• PROBLEM TO WORK ON: Retype only the lines below from the one with "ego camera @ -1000" to the one with "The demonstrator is", inclusive, skipping every image.
Content starts
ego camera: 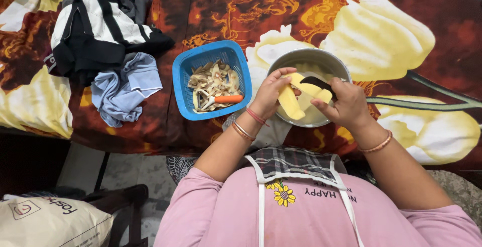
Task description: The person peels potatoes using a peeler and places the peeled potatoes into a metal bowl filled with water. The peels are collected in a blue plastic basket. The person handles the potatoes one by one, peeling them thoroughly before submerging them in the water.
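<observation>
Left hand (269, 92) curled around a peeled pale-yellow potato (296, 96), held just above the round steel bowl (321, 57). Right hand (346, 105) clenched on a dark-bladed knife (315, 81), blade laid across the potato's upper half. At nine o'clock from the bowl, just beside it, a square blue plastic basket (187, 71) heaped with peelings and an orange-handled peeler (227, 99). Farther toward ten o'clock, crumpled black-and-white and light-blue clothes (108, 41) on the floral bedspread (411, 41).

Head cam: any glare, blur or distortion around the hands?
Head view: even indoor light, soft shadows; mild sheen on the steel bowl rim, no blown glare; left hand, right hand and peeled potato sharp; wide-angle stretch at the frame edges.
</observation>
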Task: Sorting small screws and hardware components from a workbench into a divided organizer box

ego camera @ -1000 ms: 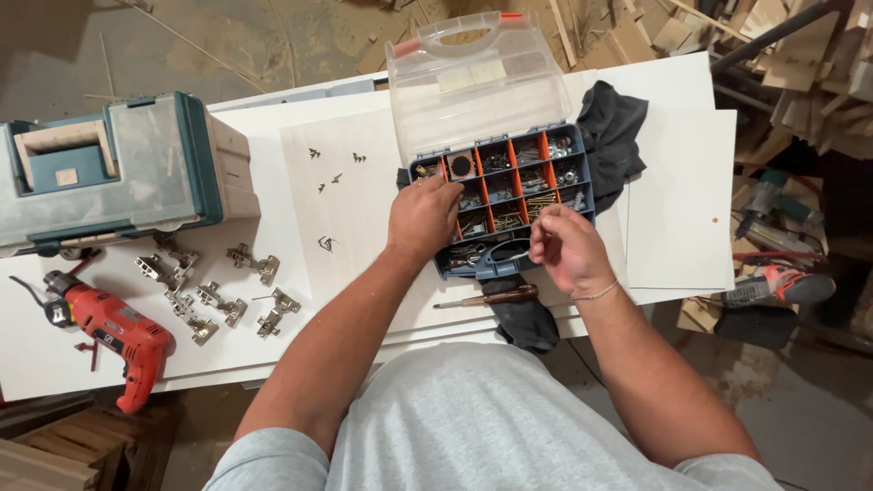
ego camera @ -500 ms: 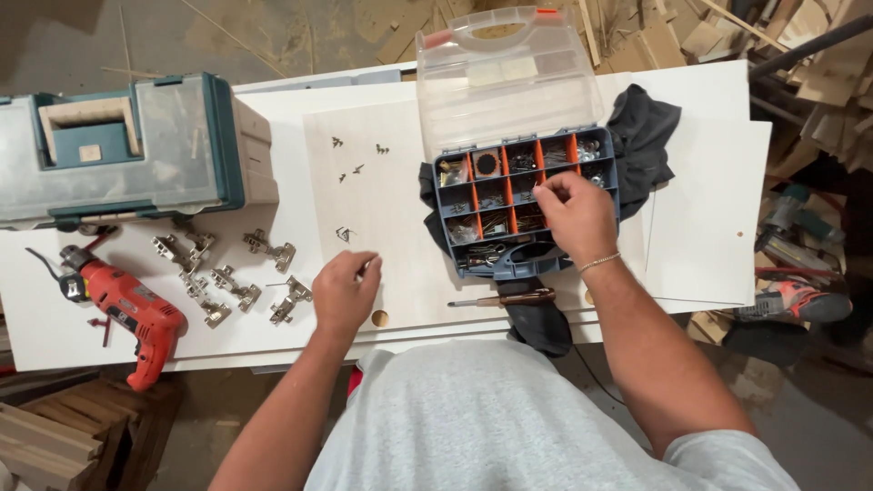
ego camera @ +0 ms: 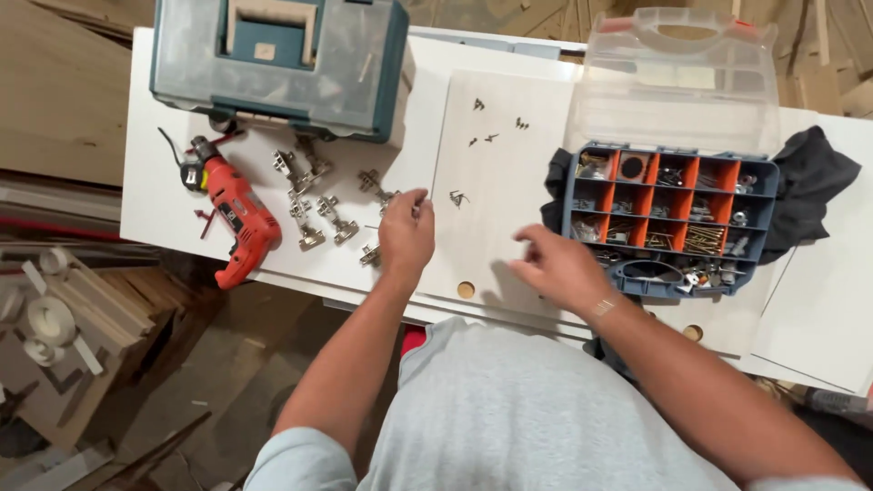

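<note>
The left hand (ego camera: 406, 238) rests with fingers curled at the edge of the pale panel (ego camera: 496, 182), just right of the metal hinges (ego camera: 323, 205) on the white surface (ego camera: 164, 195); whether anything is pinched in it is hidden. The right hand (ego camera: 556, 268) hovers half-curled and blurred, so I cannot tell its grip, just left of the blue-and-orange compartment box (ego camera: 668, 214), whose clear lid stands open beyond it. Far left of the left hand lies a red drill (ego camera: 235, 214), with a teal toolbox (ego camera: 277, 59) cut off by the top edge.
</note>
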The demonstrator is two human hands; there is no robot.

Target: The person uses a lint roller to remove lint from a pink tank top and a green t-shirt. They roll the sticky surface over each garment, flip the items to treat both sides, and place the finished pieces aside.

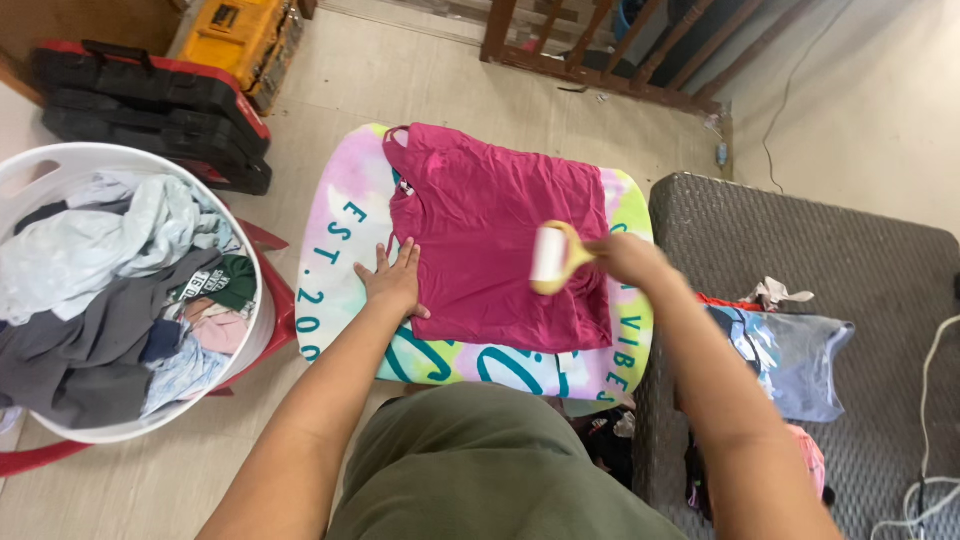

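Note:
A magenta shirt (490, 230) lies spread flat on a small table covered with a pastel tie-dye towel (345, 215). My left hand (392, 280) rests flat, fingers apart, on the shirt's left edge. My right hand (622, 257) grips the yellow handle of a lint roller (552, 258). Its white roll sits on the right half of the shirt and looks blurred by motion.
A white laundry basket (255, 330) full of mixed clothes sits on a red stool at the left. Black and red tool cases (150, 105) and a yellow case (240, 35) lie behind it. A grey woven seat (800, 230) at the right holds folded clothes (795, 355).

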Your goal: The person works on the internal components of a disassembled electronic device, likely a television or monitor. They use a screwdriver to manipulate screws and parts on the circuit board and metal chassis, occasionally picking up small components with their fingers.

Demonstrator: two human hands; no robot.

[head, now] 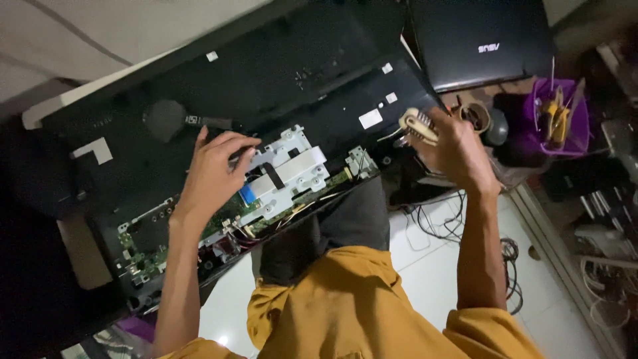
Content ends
• ANSWER SPACE:
ego camera @ -1000 ms: 
ego camera @ -500 ms: 
ego camera @ +0 ms: 

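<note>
The left hand (ego camera: 406, 238) rests with fingers curled at the edge of the pale panel (ego camera: 496, 182), just right of the metal hinges (ego camera: 323, 205) on the white surface (ego camera: 164, 195); whether anything is pinched in it is hidden. The right hand (ego camera: 556, 268) hovers half-curled and blurred, so I cannot tell its grip, just left of the blue-and-orange compartment box (ego camera: 668, 214), whose clear lid stands open beyond it. Far left of the left hand lies a red drill (ego camera: 235, 214), with a teal toolbox (ego camera: 277, 59) cut off by the top edge.
</note>
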The demonstrator is two human hands; there is no robot.

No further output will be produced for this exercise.